→ **Exercise directions**:
Check every line of the material below, and show those that contain "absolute".

→ **Provided material**:
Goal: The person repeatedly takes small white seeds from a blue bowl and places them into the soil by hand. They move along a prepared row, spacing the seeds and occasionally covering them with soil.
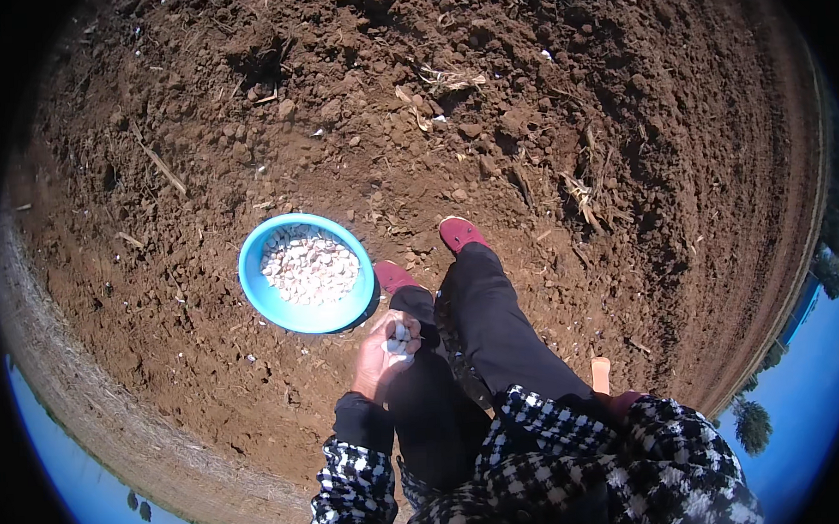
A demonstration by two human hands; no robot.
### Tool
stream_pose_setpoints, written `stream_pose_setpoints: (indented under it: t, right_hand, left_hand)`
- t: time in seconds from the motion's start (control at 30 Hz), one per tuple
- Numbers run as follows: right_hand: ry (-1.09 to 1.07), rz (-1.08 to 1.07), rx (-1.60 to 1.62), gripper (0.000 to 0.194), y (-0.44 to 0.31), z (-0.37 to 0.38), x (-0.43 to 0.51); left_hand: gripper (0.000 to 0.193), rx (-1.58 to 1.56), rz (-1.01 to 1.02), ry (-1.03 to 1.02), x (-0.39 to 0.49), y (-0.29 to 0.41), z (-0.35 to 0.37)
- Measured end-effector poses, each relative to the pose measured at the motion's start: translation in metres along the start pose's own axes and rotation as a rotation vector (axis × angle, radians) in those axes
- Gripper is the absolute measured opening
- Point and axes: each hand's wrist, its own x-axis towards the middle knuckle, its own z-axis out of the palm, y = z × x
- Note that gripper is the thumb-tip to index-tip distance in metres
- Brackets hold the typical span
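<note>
My left hand (374,353) is curled palm up above my left leg and holds several pale garlic cloves (397,340). Just beyond it, on the soil, stands a light blue plastic basin (304,320). Loose garlic cloves (310,264) cover much of the basin's bottom. My right hand (622,401) is in shadow at my right side, largely hidden by the checked sleeve. A short, flat, pale orange handle (601,375) sticks out from it; whatever is attached to the handle is out of sight.
My red shoes (462,233) rest on loose brown soil (205,283). Dry stalks (580,194) and clods lie ahead, with small white bits scattered about. A strip of dry straw (120,425) runs along the left. Trees (752,425) stand far off.
</note>
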Motion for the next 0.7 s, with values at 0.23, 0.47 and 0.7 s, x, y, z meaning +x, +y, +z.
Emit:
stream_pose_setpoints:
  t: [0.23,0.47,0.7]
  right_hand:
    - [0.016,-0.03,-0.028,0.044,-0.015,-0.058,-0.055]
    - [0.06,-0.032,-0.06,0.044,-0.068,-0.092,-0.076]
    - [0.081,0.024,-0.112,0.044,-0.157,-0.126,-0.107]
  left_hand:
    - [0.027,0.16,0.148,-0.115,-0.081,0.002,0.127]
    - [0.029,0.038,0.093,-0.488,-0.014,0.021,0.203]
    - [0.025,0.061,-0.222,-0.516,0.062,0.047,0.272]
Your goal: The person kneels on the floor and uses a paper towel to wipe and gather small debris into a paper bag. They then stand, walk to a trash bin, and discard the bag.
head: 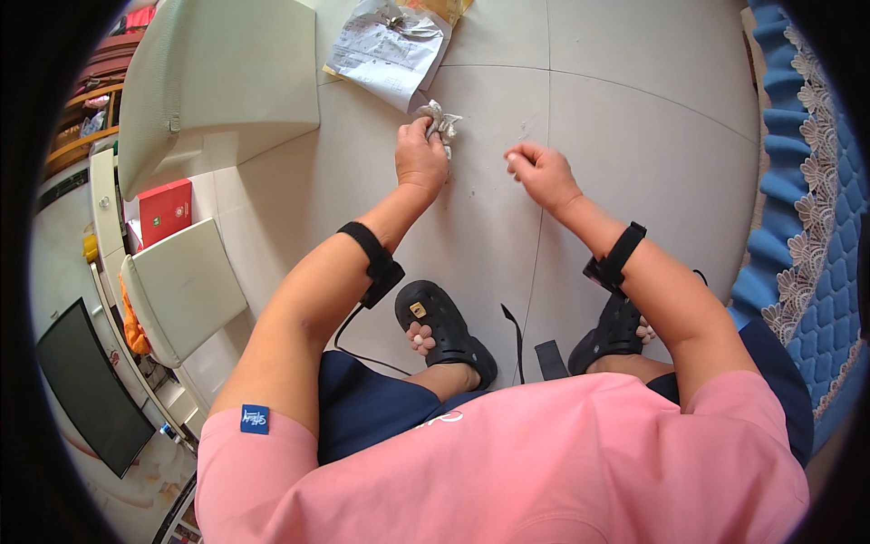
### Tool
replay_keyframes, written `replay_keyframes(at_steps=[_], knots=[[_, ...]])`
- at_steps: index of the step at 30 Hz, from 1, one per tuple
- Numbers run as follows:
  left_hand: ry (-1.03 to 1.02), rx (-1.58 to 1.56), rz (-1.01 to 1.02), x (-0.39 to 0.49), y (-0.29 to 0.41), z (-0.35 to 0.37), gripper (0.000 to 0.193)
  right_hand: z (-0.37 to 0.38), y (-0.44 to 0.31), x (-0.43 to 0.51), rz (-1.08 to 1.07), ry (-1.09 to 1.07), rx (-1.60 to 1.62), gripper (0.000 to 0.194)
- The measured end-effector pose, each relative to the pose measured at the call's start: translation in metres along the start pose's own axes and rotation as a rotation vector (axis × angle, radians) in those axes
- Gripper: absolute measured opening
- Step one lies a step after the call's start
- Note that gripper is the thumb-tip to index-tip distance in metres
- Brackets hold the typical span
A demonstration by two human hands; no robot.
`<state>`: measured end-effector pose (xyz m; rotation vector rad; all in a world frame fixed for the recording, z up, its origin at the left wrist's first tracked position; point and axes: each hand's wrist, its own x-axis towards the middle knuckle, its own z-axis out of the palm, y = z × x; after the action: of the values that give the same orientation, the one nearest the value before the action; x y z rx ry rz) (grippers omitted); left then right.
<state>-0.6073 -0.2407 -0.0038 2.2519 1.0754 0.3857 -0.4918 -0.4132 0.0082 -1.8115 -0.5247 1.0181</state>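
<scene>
My left hand (420, 155) grips a crumpled, soiled white tissue (443, 126) just above the tiled floor (496, 231). To the right, my right hand (540, 173) is held over the floor with its fingers curled in and the thumb against them; no object shows in it. Beyond my left hand lies a creased sheet of printed paper (387, 58) over yellowish paper, with dark debris and crumpled bits on top. Small dark specks and pale smears mark the floor between and beyond my hands.
A cream padded chair (224, 75) stands at the upper left, with a cream stool (190, 292) and a red box (163, 214) below it. A blue quilted bed skirt with lace (805, 204) borders the right. My black clogs (442, 333) and a black strap (550, 360) are near me.
</scene>
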Motion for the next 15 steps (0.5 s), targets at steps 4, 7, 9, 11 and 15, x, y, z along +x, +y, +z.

→ **Reply to the task**:
- Gripper is the absolute measured opening
- Gripper: absolute measured opening

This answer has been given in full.